→ EXERCISE:
Where does the string "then" appear in the material? Copy each line that holds it.

→ DATA SECTION:
####################
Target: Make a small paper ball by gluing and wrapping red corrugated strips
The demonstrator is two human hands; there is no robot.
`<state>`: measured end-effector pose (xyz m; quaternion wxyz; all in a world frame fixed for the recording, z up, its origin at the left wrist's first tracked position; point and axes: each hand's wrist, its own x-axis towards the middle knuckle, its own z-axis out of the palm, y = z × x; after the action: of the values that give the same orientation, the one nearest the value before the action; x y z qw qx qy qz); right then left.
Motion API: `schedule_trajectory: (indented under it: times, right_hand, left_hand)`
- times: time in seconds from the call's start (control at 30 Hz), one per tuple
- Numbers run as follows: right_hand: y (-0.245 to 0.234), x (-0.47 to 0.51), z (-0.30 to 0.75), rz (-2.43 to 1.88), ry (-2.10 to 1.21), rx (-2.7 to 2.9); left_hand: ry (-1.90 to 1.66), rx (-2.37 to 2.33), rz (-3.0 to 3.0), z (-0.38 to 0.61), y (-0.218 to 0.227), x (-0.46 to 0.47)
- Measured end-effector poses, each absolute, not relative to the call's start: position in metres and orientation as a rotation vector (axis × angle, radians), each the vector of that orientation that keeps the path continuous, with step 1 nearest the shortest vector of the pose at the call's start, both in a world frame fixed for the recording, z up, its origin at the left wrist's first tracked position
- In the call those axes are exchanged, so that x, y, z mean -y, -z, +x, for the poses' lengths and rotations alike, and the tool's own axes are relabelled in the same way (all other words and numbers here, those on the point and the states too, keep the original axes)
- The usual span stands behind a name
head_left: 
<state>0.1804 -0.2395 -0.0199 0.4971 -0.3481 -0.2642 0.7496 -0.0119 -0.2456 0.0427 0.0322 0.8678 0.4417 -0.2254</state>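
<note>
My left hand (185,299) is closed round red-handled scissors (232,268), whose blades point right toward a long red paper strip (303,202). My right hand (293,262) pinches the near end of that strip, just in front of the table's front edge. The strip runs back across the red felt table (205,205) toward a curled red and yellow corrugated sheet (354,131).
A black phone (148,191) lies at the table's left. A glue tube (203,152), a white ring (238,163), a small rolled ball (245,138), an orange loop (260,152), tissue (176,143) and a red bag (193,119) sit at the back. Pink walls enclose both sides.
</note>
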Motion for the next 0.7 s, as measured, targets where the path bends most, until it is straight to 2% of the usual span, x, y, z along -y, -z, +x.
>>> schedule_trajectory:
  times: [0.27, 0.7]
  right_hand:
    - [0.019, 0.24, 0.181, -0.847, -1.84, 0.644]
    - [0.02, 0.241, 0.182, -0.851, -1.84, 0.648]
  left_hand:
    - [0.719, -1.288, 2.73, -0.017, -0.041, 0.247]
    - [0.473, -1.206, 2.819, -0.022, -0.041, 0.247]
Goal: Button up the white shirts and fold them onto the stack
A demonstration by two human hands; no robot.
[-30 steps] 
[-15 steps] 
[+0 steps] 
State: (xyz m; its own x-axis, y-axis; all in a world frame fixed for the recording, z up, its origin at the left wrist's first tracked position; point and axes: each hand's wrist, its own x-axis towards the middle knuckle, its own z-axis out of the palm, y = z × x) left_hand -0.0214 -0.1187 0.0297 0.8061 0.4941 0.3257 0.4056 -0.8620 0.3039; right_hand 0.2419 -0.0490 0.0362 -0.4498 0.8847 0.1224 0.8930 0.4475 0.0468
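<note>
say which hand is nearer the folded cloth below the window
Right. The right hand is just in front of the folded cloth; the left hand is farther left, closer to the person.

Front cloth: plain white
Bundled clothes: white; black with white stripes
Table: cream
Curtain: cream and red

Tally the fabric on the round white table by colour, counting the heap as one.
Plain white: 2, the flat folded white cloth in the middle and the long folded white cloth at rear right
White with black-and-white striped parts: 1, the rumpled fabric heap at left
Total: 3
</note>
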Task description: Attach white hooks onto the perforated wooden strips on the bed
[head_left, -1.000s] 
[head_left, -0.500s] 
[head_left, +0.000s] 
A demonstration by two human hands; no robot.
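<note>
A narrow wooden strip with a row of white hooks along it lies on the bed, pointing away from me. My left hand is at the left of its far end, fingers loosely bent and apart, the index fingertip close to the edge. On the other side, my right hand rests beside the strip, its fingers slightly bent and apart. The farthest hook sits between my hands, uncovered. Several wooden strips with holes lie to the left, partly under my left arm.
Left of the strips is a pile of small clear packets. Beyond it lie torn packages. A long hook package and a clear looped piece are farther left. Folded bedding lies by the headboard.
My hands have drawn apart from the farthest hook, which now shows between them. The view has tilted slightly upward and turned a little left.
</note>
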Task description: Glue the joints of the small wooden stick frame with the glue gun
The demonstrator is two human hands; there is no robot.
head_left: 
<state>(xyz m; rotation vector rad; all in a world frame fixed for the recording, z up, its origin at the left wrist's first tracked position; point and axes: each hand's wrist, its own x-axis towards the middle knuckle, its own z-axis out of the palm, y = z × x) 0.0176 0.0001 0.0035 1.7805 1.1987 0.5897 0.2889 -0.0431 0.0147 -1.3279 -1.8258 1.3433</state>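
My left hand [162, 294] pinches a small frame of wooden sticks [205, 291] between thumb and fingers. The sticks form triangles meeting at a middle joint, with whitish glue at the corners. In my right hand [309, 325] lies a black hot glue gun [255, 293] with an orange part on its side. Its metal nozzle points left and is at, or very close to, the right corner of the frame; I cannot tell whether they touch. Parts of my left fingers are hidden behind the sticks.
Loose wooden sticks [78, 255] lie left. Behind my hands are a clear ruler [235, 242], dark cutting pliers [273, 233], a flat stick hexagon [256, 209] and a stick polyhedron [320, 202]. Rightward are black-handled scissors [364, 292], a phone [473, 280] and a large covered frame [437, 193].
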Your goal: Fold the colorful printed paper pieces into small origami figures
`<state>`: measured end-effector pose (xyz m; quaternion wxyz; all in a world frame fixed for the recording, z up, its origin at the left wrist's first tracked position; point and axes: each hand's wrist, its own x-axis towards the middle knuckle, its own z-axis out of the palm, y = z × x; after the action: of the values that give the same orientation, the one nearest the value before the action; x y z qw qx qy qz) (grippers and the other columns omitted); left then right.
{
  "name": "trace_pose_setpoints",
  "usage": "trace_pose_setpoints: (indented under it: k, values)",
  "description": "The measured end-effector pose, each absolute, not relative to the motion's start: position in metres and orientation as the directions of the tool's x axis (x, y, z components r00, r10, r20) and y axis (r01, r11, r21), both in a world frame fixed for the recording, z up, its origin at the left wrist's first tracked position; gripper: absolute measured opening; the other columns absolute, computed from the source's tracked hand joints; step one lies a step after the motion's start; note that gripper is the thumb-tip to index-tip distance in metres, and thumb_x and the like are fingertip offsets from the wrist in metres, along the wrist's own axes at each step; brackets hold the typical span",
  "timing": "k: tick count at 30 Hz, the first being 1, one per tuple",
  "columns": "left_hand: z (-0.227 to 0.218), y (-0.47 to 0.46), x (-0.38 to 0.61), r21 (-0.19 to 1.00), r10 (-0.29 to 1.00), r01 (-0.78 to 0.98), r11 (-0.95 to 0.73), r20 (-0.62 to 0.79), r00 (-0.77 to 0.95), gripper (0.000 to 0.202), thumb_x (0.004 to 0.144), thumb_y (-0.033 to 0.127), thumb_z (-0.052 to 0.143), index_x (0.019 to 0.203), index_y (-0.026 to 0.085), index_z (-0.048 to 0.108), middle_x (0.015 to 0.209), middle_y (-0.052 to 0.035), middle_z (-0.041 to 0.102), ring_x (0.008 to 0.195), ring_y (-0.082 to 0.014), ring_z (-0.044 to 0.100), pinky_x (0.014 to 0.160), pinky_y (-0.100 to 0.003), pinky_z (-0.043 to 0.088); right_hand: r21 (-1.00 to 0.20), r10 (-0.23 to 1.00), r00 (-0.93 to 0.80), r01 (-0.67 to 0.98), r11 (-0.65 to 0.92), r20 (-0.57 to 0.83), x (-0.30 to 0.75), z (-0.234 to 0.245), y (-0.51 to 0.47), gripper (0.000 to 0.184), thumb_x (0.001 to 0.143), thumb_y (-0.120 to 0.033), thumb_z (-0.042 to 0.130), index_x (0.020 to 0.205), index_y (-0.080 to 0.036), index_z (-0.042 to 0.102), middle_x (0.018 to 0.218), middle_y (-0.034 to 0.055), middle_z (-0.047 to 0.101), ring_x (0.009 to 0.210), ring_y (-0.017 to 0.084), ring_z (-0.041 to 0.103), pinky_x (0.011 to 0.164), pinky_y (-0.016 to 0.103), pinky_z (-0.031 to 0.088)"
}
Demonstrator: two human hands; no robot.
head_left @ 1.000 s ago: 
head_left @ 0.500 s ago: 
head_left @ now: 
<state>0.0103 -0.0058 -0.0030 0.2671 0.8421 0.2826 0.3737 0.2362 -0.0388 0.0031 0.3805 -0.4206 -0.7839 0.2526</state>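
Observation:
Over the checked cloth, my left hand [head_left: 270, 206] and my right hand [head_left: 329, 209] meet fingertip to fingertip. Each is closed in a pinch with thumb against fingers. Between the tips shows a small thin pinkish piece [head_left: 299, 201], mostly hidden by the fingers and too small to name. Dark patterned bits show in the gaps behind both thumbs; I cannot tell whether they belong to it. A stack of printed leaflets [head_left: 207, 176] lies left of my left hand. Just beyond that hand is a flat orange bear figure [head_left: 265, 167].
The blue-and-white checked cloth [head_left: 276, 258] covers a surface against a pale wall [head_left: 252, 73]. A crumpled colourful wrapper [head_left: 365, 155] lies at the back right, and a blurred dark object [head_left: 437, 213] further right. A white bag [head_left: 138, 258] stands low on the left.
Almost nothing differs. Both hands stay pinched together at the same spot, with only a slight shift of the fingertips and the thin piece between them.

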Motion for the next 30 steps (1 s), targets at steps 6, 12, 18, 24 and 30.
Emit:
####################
→ YOUR RESPONSE:
`<state>`: measured end-effector pose (xyz m; quaternion wxyz; all in a world frame fixed for the recording, z up, its origin at the left wrist's first tracked position; point and axes: each hand's wrist, its own x-axis towards the middle knuckle, its own z-axis out of the palm, y = z × x; after the action: of the values that give the same orientation, the one nearest the value before the action; x y z qw qx qy qz); right then left.
`<state>`: measured end-effector pose (xyz m; quaternion wxyz; all in a world frame fixed for the recording, z up, its origin at the left wrist's first tracked position; point and axes: each hand's wrist, its own x-axis towards the middle knuckle, its own z-axis out of the palm, y = z × x; after the action: of the values that give the same orientation, the one nearest the value before the action; x y z qw qx qy qz) (grippers and the other columns omitted); left then right.

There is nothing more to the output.